======== Records for this task
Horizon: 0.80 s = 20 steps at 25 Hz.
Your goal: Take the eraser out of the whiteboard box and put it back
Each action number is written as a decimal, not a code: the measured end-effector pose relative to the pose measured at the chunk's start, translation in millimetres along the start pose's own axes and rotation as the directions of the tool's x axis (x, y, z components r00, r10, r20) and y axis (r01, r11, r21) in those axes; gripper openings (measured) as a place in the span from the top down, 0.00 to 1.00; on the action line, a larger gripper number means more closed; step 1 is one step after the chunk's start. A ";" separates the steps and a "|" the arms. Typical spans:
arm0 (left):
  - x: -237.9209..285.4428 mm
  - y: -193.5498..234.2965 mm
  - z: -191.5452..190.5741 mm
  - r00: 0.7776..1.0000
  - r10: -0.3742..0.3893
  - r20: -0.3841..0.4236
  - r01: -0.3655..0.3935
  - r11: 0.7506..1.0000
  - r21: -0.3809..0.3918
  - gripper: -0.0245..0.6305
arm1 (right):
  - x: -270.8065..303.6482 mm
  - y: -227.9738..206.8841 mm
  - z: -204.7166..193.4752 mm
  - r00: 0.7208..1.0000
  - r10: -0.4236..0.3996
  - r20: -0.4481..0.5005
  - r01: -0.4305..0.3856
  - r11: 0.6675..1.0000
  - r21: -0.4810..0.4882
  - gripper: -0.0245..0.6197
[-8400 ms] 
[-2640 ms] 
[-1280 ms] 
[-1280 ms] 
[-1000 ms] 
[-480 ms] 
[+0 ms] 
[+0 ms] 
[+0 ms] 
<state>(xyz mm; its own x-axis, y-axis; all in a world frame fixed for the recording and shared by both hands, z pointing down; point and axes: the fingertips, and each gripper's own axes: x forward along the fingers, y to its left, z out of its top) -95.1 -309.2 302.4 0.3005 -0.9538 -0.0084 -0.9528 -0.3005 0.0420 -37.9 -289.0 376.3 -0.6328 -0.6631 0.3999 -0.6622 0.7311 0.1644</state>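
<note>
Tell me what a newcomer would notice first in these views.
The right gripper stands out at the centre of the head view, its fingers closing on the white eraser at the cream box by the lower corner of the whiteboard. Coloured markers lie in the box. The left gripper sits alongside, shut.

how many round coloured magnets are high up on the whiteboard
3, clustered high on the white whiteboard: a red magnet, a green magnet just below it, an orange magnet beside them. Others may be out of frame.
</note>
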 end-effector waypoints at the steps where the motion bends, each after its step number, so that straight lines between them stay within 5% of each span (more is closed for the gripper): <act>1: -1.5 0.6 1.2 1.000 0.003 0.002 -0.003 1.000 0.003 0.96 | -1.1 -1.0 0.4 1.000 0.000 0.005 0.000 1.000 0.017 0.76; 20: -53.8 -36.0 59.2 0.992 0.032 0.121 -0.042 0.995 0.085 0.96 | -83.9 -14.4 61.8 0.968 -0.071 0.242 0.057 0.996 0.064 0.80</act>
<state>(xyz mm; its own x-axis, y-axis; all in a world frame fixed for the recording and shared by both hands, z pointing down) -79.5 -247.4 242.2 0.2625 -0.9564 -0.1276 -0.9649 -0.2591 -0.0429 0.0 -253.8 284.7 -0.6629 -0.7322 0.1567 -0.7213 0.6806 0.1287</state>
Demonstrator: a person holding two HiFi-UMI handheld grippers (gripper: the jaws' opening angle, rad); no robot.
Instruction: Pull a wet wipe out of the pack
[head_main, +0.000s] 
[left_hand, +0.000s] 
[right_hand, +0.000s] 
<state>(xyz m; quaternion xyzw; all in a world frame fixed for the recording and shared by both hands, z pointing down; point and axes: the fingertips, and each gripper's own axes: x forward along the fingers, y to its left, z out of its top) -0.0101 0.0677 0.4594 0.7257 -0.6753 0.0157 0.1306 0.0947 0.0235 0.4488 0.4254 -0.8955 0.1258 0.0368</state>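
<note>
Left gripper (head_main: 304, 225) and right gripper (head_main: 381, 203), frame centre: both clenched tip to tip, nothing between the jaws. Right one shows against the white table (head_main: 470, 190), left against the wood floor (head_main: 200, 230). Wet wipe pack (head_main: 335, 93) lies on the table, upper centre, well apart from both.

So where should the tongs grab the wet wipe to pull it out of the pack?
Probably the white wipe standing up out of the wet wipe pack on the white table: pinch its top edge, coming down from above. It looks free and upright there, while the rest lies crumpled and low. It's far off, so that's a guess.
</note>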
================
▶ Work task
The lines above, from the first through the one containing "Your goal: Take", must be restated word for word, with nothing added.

▶ Solution to the problem
Horizon: 0.80 s = 20 steps at 25 Hz.
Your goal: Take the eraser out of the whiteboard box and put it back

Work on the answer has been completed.